From the Journals

Risk models fail to predict lower-GI bleeding outcomes

 

Key clinical point: In cases of lower gastrointestinal bleeding (LGIB), albumin and hemoglobin levels are the best independent predictors of severe bleeding.

Major finding: After adjustment for confounding variables, low albumin upon admission was the strongest independent predictor of severe bleeding (OR, 2.56 per 1 g/dL decrease; P = .02).

Study details: A prospective, observational study of 170 patients with LGIB who underwent colonoscopy during April 2016–September 2017 at the University of Chicago Medical Center.

Disclosures: The investigators reported no financial support or conflicts of interest.

Source: Tapaskar N et al. Gastrointest Endosc. 2018 Dec 18. doi: 10.1016/j.gie.2018.12.011.


 

FROM GASTROINTESTINAL ENDOSCOPY

In cases of lower gastrointestinal bleeding (LGIB), albumin and hemoglobin levels are the best independent predictors of severe bleeding, according to investigators.

These findings came from a sobering look at LGIB risk-prediction models. While some models could predict specific outcomes with reasonable accuracy, none of the models demonstrated broad predictive power, reported Natalie Tapaskar, MD, of the department of medicine at the University of Chicago, and her colleagues.

LGIB requires intensive resource utilization and proves fatal in 5%-15% of patients, which means timely and appropriate interventions are essential, especially for those with severe bleeding.

“There are limited data on accurately predicting the risk of adverse outcomes for hospitalized patients with LGIB,” the investigators wrote in Gastrointestinal Endoscopy, “especially in comparison to patients with upper gastrointestinal bleeding (UGIB), where tools such as the Glasgow-Blatchford Bleeding Score have been validated to accurately predict important clinical outcomes.”

To assess existing risk models for LGIB, the investigators performed a prospective observational study involving 170 patients with LGIB who underwent colonoscopy during April 2016–September 2017 at the University of Chicago Medical Center. Data were collected through comprehensive medical record review.

The primary outcome was severe bleeding. This was defined by acute bleeding during the first 24 hours of admission that required a transfusion of 2 or more units of packed red blood cells, and/or caused a 20% or greater decrease in hematocrit; and/or recurrent bleeding 24 hours after clinical stability, involving rectal bleeding with an additional drop in hematocrit of 20% or more, and/or readmission for LGIB within 1 week of discharge. Secondary outcomes included blood transfusion requirements, in-hospital recurrent bleeding, length of stay, ICU admission, intervention (surgery, interventional radiology, endoscopy), and the comparative predictive ability of seven clinical risk stratification models: AIMS65, Charlson Comorbidity Index, Glasgow-Blatchford, NOBLADS, Oakland, Sengupta, and Strate. Area under the receiver operating characteristic curve (AUC) was used to compare model predictive power. Risk of adverse outcomes was calculated by univariable and multivariable logistic regression.

Results showed that median patient age was 70 years.

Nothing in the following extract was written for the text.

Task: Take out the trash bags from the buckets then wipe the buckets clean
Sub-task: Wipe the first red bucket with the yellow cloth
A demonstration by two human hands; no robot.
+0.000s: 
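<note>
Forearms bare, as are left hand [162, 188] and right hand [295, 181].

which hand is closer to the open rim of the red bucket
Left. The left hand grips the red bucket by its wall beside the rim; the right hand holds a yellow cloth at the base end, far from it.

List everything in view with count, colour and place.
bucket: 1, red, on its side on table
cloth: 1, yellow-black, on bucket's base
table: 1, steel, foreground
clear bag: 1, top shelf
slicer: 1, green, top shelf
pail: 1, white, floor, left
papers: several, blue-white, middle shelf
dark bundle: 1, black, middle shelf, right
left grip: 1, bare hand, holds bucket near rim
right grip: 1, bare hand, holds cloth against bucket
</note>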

Most of the patients (80%) were African American and slightly more than half were female (58%). These demographic factors were not predictive of severe bleeding, which occurred in about half of the cases (52%). Upon admission, patients with severe bleeding were more likely to have chronic renal failure (30% vs. 17%; P = .05), lower albumin (3.6 g/dL vs. 3.95 g/dL; P less than .0001), lower hemoglobin (8.6 g/dL vs. 11.1 g/dL; P = .0001), lower systolic blood pressure (118 mm Hg vs. 132 mm Hg; P = .01), and higher creatinine (1.3 mg/dL vs. 1 mg/dL; P = .04). After adjustment for confounding variables, the strongest independent predictors of severe bleeding were low albumin (odds ratio, 2.56 per 1-g/dL decrease; P = .02) and low hemoglobin (OR, 1.28 per 1-g/dL decrease; P = .0015).